W sejmiku nadal pat. Wojewoda Klęczar: Przetestowaliśmy projekt

Paweł Wodniak  |   Fakty  |   1 lipca 2024 20:39
Udostępnij

Zgłoszenie przez sejmikową opozycję Krzysztofa Jana Klęczara jako kandydata na marszałka województwa było przetestowaniem nowego rozwiązania.

Wojewoda małopolski Klęczar pojawił się w roli kandydata opozycji na urząd marszałka Małopolskiego Sejmiku Wojewódzkiego (w Małopolsce te wybory wygrało Prawo i Sprawiedliwość – przyp. aut.) w poniedziałek, gdy Łukasz Kmita, kandydat większości wskazany przez prezesa Jarosława Kaczyńskiego, był już po dwóch przegranych głosowaniach.

W pierwszym dniu lipca odbyła się planowa, czwarta sesja nowej kadencji, a zaraz po niej sesja nadzwyczajna. Na obu udział w głosowaniu uczestniczyło 39 radnych. W pierwszej ważnych głosów było 32. Krzysztof Jan Klęczar zdobył 18 głosów a Łukasz Kmita 14. Żaden nie uzyskał jednak bezwzględnej liczby głosów.

Na sesji nadzwyczajnej nieważne głos były cztery. Z 35 radnych 19 oddało głoś na obecnego wojewodę Klęczara a 16 na byłego wojewodę Kmitę. Głosowanie znów nie przyniosło efektu.

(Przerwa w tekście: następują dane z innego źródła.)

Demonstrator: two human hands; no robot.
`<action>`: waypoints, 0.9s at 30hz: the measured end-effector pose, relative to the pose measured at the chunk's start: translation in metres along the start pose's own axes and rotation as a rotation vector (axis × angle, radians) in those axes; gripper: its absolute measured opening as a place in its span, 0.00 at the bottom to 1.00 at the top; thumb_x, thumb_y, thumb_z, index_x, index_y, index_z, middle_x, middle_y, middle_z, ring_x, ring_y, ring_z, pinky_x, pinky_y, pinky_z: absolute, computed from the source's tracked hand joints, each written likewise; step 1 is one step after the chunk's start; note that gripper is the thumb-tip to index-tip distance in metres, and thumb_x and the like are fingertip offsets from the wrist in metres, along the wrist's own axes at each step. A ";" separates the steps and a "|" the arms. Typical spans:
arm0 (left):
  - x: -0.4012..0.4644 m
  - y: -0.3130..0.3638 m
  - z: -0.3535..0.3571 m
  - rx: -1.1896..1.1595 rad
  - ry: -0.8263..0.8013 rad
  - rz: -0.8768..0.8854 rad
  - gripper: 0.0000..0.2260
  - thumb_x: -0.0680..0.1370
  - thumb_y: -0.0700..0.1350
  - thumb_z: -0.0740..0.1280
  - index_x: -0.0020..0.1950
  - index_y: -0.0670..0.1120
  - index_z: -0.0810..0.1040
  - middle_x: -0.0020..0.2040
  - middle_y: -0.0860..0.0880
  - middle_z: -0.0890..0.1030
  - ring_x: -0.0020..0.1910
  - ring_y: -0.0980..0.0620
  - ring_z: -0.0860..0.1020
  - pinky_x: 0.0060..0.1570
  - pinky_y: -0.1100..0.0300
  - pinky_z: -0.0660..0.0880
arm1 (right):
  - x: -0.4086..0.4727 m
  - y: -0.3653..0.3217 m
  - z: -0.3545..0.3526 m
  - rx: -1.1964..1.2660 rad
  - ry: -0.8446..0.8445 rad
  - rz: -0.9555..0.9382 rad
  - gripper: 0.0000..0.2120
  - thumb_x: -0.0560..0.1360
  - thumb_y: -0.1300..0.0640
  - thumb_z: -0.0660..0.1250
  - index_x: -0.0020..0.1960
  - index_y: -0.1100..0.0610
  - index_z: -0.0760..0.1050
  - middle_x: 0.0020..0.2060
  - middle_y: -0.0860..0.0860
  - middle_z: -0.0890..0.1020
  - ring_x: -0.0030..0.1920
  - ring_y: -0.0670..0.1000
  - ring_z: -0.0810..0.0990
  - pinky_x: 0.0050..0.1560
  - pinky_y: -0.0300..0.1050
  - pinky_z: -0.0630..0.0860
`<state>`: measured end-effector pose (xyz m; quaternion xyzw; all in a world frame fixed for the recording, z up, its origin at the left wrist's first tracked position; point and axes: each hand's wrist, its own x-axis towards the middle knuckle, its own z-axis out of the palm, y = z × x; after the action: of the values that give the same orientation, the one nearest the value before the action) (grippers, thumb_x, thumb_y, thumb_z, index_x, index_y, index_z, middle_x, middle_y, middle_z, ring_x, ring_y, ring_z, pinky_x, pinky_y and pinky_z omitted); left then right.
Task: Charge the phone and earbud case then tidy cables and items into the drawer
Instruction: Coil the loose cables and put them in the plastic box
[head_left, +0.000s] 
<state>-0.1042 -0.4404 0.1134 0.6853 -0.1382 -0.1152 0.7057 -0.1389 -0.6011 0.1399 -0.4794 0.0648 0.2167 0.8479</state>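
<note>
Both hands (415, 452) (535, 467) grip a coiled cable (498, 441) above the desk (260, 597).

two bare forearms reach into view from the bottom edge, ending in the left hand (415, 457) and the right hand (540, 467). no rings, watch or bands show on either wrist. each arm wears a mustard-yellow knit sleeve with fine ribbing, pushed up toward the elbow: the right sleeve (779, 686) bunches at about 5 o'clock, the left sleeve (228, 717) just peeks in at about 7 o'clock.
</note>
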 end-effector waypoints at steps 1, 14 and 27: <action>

Po nim Krzysztof Jan Klęczar, szef Polskiego Stronnictwa Ludowego (PSL) w Małopolsce i rodowity kęczanin oznajmił, że jego udział jako kandydata do fotela marszałka było „przetestowaniem pewnego projektu”.

„Wierzę, że w kolejnym głosowaniu wygra nasz kandydat, ale to już nie będzie moja skromna osoba” – przyznał z mównicy po głosowaniu.

Kolejna próba wyboru marszałka województwa małopolskiego nastąpi 2 lipca podczas sesji sejmiku zaplanowanej na godzinę 18.

.
Kalendarium
Reklama
. . . . . . . . . . . . . . .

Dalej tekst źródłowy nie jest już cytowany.